◆ **WHAT IS REQUIRED**: Among the lines of data below, reproduce only those from the one with "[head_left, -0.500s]" through the one with "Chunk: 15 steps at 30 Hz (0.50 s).", exactly as they stand, both ends included.
──────────
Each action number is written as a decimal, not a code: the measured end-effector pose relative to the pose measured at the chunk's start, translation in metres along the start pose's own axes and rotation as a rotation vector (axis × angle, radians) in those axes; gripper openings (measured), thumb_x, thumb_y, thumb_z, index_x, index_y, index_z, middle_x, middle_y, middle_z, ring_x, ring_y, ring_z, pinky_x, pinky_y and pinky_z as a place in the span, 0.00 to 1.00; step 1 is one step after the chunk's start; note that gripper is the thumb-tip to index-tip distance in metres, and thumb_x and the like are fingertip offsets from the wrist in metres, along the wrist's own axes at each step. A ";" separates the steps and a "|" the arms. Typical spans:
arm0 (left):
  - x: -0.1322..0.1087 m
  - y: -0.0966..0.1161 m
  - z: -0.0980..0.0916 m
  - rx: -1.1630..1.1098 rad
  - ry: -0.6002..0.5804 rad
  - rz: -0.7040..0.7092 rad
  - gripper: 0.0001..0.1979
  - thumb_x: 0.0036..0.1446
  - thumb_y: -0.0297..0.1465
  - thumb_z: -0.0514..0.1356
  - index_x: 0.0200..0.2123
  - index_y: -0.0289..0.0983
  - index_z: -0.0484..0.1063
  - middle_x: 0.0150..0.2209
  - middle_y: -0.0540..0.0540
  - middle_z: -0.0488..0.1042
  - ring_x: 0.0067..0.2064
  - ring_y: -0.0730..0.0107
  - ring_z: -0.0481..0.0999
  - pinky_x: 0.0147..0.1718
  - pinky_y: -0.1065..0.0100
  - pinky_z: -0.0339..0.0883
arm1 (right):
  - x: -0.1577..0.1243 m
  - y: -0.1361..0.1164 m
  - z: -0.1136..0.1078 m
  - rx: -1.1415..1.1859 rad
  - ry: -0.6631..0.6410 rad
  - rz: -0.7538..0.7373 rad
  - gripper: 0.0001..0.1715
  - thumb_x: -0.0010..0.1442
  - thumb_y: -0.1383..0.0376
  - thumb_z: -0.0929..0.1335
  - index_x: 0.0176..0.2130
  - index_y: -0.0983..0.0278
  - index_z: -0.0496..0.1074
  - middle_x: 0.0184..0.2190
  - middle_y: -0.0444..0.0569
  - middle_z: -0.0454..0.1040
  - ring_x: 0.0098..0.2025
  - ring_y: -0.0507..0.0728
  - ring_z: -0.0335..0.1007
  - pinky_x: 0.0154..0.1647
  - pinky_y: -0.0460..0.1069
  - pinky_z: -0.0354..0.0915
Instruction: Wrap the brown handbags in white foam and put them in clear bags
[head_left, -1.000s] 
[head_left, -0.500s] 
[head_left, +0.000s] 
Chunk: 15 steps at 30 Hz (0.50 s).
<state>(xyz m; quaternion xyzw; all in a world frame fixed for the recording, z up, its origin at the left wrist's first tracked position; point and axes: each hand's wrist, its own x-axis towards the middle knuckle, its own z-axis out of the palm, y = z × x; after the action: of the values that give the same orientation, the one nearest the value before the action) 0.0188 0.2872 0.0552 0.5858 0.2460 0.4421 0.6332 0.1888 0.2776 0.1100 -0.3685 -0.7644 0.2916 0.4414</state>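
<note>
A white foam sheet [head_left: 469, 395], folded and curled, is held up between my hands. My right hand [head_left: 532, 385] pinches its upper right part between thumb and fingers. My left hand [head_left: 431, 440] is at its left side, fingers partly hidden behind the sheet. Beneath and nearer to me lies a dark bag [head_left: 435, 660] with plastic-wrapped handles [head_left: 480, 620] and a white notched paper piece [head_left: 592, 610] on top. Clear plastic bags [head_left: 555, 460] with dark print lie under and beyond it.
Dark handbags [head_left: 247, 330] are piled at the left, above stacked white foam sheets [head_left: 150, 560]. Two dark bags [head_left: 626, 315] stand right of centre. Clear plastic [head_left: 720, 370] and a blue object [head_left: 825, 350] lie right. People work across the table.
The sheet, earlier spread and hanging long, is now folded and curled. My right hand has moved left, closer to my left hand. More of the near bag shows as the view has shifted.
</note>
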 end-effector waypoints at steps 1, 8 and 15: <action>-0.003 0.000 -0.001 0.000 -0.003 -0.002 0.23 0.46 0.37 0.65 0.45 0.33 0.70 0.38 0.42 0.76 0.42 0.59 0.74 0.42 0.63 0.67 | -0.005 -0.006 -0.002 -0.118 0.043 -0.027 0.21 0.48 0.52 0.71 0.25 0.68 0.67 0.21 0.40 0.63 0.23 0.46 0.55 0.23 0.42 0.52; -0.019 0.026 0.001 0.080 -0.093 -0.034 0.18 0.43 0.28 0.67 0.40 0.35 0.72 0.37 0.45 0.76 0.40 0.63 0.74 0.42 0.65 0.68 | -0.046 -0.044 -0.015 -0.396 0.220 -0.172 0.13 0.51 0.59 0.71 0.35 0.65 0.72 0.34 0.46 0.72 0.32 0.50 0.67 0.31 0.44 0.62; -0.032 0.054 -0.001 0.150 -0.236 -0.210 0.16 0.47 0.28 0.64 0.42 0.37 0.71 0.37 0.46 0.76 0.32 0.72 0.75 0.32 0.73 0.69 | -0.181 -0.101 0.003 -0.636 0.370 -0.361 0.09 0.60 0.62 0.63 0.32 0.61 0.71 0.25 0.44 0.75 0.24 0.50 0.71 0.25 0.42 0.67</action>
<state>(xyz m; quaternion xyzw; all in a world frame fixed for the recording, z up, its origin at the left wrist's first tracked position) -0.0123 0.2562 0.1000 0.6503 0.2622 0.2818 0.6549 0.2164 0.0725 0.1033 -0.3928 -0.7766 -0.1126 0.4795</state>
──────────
◆ **SOLUTION BELOW**:
[head_left, -0.500s] 
[head_left, +0.000s] 
Chunk: 15 steps at 30 Hz (0.50 s).

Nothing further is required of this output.